> _Work to be completed_: Give back all of the data unchanged. Keep every word as it is.

> _Raw data_:
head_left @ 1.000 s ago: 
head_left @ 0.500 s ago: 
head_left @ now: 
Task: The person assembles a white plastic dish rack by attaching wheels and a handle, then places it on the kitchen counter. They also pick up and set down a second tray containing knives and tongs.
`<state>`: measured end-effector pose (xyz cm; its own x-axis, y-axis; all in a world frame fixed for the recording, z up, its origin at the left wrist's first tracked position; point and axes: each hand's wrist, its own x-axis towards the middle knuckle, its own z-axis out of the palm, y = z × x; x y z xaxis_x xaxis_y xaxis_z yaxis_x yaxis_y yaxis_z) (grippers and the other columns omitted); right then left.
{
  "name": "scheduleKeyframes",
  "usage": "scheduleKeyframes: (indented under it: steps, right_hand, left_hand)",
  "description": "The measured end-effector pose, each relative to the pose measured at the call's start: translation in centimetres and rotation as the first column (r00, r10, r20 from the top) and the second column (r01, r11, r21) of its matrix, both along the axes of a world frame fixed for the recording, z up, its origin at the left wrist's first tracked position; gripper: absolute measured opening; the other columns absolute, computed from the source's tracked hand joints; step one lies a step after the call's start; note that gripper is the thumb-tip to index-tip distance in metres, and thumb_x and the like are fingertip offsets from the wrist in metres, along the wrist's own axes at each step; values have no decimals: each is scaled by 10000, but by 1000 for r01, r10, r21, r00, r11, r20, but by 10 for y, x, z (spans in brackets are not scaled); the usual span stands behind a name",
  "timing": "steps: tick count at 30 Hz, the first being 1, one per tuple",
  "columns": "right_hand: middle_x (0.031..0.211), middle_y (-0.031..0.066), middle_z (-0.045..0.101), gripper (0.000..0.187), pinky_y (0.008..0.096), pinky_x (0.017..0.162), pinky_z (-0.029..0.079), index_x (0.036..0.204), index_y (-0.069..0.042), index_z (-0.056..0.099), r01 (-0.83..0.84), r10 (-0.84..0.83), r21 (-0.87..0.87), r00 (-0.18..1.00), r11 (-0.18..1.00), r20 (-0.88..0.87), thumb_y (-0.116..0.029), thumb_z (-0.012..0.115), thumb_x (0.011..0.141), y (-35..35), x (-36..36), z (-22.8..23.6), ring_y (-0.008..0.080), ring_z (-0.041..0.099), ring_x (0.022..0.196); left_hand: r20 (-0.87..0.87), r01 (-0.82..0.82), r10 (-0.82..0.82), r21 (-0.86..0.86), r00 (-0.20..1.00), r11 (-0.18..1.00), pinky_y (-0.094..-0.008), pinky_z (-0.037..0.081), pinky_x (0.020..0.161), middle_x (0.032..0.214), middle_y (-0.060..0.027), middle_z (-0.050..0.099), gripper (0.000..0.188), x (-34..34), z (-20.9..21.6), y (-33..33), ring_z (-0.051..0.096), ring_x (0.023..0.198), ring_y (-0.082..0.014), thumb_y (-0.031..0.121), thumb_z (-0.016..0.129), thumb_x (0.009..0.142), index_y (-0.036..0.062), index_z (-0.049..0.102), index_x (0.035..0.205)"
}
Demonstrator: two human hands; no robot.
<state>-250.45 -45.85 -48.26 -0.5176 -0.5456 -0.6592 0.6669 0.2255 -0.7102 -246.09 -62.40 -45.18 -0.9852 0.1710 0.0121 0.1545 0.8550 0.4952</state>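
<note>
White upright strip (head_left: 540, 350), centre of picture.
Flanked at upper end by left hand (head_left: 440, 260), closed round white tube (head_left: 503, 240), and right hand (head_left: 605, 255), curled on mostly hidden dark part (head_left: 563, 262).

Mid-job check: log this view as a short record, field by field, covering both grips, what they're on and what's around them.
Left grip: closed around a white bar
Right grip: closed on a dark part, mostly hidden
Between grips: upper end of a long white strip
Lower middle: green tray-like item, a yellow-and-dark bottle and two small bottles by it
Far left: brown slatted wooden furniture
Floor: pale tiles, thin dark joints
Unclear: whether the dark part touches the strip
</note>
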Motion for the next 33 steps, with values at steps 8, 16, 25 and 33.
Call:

> _Output below_:
head_left @ 1.000 s ago: 
head_left @ 0.500 s ago: 
head_left @ now: 
Task: The person assembles a white plastic dish rack by attaching wheels and a handle, then places it on the kitchen counter. They also pick up and set down a second tray containing knives and tongs.
`<state>`: measured end-effector pose (xyz cm; its own x-axis, y-axis; all in a world frame fixed for the recording, z up, its origin at the left wrist's first tracked position; point and axes: each hand's wrist, its own x-axis towards the middle knuckle, its own z-axis out of the palm, y = z × x; x y z xaxis_x xaxis_y xaxis_z yaxis_x yaxis_y yaxis_z) (grippers and the other columns omitted); right then left.
{
  "name": "scheduleKeyframes",
  "usage": "scheduleKeyframes: (indented under it: steps, right_hand, left_hand)",
  "description": "The measured end-effector pose, each relative to the pose measured at the call's start: translation in centimetres and rotation as the first column (r00, r10, r20 from the top) and the second column (r01, r11, r21) of its matrix, both along the axes of a world frame fixed for the recording, z up, its origin at the left wrist's first tracked position; gripper: absolute measured opening; the other columns absolute, computed from the source's tracked hand joints; step one lies a step after the call's start; note that gripper is the thumb-tip to index-tip distance in metres, and thumb_x and the like are fingertip offsets from the wrist in metres, along the wrist's own axes at each step; values have no decimals: each is scaled by 10000, but by 1000 for r01, r10, r21, r00, r11, r20, but by 10 for y, x, z (spans in brackets are not scaled); the usual span stands behind a name",
  "timing": "steps: tick count at 30 Hz, the first being 1, one per tuple",
  "columns": "right_hand: middle_x (0.031..0.211), middle_y (-0.031..0.066), middle_z (-0.045..0.101), gripper (0.000..0.187), pinky_y (0.008..0.096), pinky_x (0.017..0.162), pinky_z (-0.029..0.079), index_x (0.036..0.204), index_y (-0.069..0.042), index_z (-0.056..0.099), r01 (-0.83..0.84), r10 (-0.84..0.83), r21 (-0.87..0.87), r00 (-0.18..1.00), r11 (-0.18..1.00), r20 (-0.88..0.87), thumb_y (-0.116..0.029), thumb_z (-0.012..0.115), thumb_x (0.011..0.141), y (-35..35), x (-36..36), z (-22.8..23.6), ring_y (-0.008..0.080), ring_z (-0.041..0.099), ring_x (0.022..0.196); left_hand: r20 (-0.87..0.87), r01 (-0.82..0.82), r10 (-0.82..0.82), r21 (-0.86..0.86), r00 (-0.20..1.00), r11 (-0.18..1.00), pinky_y (-0.094..-0.008), pinky_z (-0.037..0.081), pinky_x (0.020..0.161), middle_x (0.032..0.214), middle_y (-0.060..0.027), middle_z (-0.050..0.099), gripper (0.000..0.188), x (-34..34), z (-20.9..21.6), y (-33..33), ring_z (-0.051..0.096), ring_x (0.023..0.198), ring_y (-0.082..0.014), thumb_y (-0.031..0.121), thumb_z (-0.016..0.129), thumb_x (0.009..0.142), index_y (-0.036..0.062), index_z (-0.049..0.102), index_x (0.035..0.205)"
}
Demonstrator: two human hands; no robot.
<state>-250.45 -45.85 -48.26 -0.5176 -0.5456 -0.6592 0.6669 0.2255 -0.7102 -246.09 -62.40 -45.18 -0.9852 0.1710 0.0121 0.1545 0.8550 0.4952</state>
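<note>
White upright strip (head_left: 540, 350), centre of picture.
Flanked at upper end by left hand (head_left: 440, 260), closed round white tube (head_left: 503, 240), and right hand (head_left: 605, 255), curled on mostly hidden dark part (head_left: 563, 262).

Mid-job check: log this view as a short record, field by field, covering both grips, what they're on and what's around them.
Left grip: closed around a white bar
Right grip: closed on a dark part, mostly hidden
Between grips: upper end of a long white strip
Lower middle: green tray-like item, a yellow-and-dark bottle and two small bottles by it
Far left: brown slatted wooden furniture
Floor: pale tiles, thin dark joints
Unclear: whether the dark part touches the strip
</note>
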Motion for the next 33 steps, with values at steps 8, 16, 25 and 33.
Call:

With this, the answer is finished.